Per Fuß lief ich dann noch zurück durch die Speicherstadt und über die Haupteinkaufsstraße von Hamburg, die Mönckebergstraße.

Hafencity

In die Mönckeberstraße ging es am Nachmittag noch einmal. Wir hatten einen Termin für Afternoon Tea im Park Hyatt, welches ein Teil des historischen Levantehauses ist. In der zweiten Etage in der Park Lounge wurde uns dann zunächst ein Glas Champagner serviert.

Afternoon Tea Hamburg

Es folgte für jeden eine Kanne Tee – ich hatte mir leckeren Grüntee ausgesucht – und schließlich die Etagere mit Scones und Clotted Cream, Sandwiches und weiteren kleinen Köstlichkeiten. Das war richtig lecker! Und mit diesem köstlichen Afternoon Tea endeten dann auch schon unsere Tage in Hamburg.

Afternoon Tea Hamburg

Auf Wiedersehen Hamburg! Bis zum nächsten Mal! Hummel, Hummel – Mors, Mors! – wie auch beim Start gerufen wurde 🙂

Hamburg


Responses

  1. Ein schöner Bericht und tolle Bilder. Das muss ein impossantes Gefühl sein, über diese Brücke zu laufen. Aber ich glaube, Höhenangst darf man da nicht haben, oder? 😉
    Glückwunsch zum Laufergebnis.

    • Ich habe eigentlich Höhenangst, aber die hatte ich nicht bei dieser Brücke 🙂

  2. Toller Bericht aus einer schönen Stadt!

    • Vielen Dank!

  3. Das macht richtig Lust auf Hamburg. Sehr schöne Impressionen von sehr schönen Tagen. Danke fürs Mitnehmen!

    Liebe Grüße aus Trier

    Rainer 😎

    • Aber gern doch, Rainer!

  4. Das sind aber schöne Eindrücke. Da habt ihr ja eine ganz wunderbare Zeit gehabt.

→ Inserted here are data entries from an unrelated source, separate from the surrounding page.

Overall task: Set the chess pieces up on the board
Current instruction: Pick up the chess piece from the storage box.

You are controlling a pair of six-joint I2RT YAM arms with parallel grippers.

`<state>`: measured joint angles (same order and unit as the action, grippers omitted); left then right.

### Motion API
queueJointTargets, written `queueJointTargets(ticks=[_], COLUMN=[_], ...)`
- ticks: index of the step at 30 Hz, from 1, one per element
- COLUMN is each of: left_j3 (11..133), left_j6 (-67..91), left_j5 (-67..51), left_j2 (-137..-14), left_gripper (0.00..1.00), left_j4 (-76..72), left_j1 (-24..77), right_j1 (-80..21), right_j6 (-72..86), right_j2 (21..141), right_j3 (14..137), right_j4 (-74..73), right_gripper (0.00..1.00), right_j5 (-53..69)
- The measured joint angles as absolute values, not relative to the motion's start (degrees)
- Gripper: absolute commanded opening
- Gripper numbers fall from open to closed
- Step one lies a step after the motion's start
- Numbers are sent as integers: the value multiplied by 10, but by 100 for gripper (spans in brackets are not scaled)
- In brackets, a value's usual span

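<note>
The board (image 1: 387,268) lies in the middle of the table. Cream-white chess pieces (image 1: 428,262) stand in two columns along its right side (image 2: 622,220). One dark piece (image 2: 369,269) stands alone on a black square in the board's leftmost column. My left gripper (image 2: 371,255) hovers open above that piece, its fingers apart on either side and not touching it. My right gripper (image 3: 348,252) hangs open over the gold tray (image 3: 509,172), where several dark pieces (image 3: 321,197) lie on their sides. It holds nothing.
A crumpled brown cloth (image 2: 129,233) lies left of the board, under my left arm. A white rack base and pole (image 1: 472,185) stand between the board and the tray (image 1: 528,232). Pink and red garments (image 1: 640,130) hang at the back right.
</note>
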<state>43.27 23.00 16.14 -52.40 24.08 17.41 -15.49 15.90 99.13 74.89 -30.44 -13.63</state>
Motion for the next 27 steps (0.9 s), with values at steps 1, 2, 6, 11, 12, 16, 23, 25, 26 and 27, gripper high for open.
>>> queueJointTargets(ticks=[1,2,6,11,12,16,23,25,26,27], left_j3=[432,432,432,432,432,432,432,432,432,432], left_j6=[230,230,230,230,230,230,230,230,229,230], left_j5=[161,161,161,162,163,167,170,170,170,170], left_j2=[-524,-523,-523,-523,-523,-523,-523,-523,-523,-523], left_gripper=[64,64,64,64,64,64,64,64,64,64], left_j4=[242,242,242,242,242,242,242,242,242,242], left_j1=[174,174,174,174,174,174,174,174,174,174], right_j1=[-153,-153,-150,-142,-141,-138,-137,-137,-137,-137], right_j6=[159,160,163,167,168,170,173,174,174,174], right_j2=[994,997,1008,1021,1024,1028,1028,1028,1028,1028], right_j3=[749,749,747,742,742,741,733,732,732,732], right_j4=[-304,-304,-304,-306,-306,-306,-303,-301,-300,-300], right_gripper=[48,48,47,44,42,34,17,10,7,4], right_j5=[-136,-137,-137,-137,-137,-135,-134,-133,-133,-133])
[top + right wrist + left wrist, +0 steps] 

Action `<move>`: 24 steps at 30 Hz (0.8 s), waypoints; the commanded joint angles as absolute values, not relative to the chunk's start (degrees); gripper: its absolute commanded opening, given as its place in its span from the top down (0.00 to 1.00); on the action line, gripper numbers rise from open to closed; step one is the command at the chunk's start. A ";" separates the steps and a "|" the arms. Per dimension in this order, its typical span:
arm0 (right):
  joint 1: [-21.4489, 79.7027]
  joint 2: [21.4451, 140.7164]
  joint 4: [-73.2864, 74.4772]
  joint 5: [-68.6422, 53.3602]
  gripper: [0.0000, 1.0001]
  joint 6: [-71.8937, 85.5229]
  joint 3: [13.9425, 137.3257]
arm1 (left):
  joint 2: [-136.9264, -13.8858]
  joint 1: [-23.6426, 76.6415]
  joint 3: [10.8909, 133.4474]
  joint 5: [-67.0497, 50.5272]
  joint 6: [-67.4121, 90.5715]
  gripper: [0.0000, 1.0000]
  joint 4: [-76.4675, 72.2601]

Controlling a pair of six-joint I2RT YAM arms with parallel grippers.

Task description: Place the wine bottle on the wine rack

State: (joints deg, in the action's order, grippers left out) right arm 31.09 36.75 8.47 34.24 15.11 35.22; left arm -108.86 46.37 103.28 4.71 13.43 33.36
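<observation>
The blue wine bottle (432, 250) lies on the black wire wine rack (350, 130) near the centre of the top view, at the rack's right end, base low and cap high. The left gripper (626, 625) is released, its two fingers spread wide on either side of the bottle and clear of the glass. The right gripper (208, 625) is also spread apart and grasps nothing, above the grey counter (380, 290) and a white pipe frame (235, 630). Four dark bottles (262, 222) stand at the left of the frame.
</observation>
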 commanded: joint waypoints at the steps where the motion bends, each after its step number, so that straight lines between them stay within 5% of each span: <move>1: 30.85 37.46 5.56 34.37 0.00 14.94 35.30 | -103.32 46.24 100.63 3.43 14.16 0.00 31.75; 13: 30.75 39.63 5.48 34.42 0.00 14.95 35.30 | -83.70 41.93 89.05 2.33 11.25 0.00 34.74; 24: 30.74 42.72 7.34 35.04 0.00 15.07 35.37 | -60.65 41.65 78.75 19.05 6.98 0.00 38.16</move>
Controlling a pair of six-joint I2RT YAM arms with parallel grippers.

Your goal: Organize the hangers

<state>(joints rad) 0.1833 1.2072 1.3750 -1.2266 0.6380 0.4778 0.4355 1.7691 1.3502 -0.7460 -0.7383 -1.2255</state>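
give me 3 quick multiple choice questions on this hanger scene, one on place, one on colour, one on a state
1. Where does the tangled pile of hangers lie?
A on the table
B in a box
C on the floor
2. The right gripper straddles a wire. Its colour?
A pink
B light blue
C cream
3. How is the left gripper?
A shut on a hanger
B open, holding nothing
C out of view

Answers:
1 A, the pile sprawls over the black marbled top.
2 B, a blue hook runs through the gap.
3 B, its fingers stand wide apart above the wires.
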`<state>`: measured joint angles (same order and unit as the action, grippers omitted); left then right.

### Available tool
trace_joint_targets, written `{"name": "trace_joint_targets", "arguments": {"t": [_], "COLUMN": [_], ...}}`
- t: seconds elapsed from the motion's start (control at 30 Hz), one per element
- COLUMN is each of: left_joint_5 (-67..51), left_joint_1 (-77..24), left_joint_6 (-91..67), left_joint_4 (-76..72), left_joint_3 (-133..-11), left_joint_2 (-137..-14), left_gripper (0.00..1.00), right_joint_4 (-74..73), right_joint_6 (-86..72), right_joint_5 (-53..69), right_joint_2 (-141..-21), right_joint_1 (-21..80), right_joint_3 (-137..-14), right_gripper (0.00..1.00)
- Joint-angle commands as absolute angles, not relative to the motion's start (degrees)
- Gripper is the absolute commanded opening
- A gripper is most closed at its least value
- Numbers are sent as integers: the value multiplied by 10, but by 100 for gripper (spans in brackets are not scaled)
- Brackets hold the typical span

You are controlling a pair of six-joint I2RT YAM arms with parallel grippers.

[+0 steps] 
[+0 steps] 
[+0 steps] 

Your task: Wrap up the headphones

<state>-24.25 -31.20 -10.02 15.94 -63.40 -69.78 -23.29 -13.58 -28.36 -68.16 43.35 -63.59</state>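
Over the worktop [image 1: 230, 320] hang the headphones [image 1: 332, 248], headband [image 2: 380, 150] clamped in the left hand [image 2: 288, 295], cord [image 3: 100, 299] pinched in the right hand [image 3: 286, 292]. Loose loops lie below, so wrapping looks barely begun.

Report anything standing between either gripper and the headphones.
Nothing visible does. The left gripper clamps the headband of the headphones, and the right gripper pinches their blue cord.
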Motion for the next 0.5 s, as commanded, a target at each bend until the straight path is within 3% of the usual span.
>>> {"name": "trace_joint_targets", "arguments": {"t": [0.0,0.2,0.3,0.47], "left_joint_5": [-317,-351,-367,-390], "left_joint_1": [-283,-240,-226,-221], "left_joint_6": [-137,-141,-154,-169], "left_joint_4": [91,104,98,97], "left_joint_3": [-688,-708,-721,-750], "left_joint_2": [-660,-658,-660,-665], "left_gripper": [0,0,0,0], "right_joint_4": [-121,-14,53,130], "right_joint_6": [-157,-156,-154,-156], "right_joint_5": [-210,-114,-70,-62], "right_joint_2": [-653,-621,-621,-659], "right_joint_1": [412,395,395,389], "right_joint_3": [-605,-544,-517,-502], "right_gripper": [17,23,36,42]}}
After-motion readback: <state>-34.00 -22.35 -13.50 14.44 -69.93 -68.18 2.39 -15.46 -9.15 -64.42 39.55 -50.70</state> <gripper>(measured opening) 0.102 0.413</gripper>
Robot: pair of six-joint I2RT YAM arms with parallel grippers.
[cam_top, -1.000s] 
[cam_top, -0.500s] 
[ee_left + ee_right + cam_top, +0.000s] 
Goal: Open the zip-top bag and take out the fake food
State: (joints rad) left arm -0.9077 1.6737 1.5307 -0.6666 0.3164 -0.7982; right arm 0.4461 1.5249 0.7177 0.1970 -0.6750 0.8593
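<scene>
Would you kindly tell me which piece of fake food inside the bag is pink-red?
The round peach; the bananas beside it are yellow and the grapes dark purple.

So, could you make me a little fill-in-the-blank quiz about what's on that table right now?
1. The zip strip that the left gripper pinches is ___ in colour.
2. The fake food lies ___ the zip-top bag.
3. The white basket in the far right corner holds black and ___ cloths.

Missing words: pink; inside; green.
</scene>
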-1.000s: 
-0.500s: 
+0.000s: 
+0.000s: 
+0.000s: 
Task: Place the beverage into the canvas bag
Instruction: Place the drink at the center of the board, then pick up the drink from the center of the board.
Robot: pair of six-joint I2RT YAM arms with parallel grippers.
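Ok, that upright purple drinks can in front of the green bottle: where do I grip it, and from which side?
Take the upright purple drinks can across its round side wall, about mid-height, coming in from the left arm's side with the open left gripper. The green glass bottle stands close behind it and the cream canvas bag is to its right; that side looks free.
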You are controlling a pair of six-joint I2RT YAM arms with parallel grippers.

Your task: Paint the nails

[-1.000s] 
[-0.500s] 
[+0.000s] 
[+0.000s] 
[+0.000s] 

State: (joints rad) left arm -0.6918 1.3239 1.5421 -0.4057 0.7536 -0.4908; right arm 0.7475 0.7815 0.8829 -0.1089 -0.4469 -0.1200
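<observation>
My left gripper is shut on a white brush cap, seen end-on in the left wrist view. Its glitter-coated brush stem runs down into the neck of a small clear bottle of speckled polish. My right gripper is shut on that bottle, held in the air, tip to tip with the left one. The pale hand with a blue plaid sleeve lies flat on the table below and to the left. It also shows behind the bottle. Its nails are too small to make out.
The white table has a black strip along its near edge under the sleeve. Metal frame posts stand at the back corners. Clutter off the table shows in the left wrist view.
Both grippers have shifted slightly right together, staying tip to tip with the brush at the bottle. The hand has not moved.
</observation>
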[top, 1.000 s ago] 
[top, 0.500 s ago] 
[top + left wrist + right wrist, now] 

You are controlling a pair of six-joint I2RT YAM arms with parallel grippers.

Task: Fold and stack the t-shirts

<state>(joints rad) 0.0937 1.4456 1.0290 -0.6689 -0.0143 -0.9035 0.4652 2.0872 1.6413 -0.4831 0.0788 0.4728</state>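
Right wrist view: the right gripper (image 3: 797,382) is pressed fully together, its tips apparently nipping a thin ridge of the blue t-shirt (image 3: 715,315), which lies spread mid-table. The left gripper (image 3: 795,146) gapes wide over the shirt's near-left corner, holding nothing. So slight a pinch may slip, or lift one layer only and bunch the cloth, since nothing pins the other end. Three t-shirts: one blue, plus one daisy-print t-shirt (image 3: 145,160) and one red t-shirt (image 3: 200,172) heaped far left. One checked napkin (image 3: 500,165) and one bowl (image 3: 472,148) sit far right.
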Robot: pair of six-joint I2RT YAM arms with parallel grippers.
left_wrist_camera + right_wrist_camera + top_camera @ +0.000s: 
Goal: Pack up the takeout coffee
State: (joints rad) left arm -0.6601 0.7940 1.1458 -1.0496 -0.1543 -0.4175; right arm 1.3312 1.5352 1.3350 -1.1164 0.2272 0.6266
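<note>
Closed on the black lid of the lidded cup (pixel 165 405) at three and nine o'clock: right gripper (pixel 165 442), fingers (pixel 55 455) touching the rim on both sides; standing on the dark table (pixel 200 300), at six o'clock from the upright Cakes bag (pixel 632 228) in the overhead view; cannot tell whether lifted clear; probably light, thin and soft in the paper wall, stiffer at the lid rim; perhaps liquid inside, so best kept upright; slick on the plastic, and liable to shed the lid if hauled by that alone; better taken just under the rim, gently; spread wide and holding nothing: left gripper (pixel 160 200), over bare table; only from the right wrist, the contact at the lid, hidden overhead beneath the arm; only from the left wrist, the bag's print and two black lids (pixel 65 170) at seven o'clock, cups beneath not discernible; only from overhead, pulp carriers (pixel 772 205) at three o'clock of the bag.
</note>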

    Glückwunsch zu dem Finish. Sieht nach einer wirklich imposanten Laufveranstaltung aus, auch wenn der Wind heftig war.

    • Ja, wir hatten ein paar schöne Tage in Hamburg und das Wetter hat auch gestimmt 🙂

  5. klingt ja nach einem sehr schönen Lauf. Wo gräbst du die nur immer aus?:-)

    • Ja, ein sehr empfehlenswerter Lauf! Von diesem Lauf hatte ich durch Lauffreunde erfahren, die dort bereits teilgenommen hatten.